TASK INSTRUCTIONS: All that should come back is the lines of the data below from the one containing "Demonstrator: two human" to the one containing "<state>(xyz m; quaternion", inclusive, exactly as they stand.
--- ENTRIES PROVIDED ---
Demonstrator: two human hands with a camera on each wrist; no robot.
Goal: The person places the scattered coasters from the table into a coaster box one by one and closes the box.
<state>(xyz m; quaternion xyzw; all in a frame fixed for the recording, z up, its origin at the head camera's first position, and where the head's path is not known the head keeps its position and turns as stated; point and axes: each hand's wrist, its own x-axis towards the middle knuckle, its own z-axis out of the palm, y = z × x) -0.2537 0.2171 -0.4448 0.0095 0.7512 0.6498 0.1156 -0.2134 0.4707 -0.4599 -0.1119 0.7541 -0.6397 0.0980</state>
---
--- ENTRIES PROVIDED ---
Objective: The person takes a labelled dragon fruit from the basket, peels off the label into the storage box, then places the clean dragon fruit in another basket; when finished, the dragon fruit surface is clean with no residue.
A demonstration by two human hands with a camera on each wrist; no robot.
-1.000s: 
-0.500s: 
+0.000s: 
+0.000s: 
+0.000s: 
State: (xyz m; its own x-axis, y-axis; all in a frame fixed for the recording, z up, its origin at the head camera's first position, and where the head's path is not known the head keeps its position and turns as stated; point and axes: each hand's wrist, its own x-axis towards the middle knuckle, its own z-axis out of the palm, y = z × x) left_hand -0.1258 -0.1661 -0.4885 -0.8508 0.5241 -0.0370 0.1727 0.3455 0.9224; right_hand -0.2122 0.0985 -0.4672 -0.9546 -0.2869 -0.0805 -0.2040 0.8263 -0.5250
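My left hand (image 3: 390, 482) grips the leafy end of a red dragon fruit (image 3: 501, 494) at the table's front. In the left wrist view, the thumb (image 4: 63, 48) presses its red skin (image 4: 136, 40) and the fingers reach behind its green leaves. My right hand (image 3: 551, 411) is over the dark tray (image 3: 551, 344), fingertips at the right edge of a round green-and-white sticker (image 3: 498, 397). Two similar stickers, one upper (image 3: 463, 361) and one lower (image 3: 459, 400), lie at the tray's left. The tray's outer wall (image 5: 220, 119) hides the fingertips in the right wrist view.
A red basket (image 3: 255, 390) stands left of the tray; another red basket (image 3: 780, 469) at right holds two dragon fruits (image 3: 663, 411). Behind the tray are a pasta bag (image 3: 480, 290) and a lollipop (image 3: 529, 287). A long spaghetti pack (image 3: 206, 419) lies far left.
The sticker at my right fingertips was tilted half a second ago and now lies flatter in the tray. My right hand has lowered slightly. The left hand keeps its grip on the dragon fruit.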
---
WRITTEN RESPONSE:
Demonstrator: two human hands with a camera on each wrist; no robot.
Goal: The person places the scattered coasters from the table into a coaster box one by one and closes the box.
<state>(xyz m; quaternion xyzw; all in a frame fixed for the recording, z up, its origin at the head camera's first position, and where the head's path is not known the head keeps its position and turns as stated; point and axes: each hand's wrist, its own x-axis towards the middle knuckle, its own z-axis out of the palm, y = z × x) -0.2537 0.2171 -0.4448 0.0095 0.7512 0.6498 0.1156 -0.2134 0.4707 -0.4599 -0.1119 0.7541 -0.6397 0.0980</state>

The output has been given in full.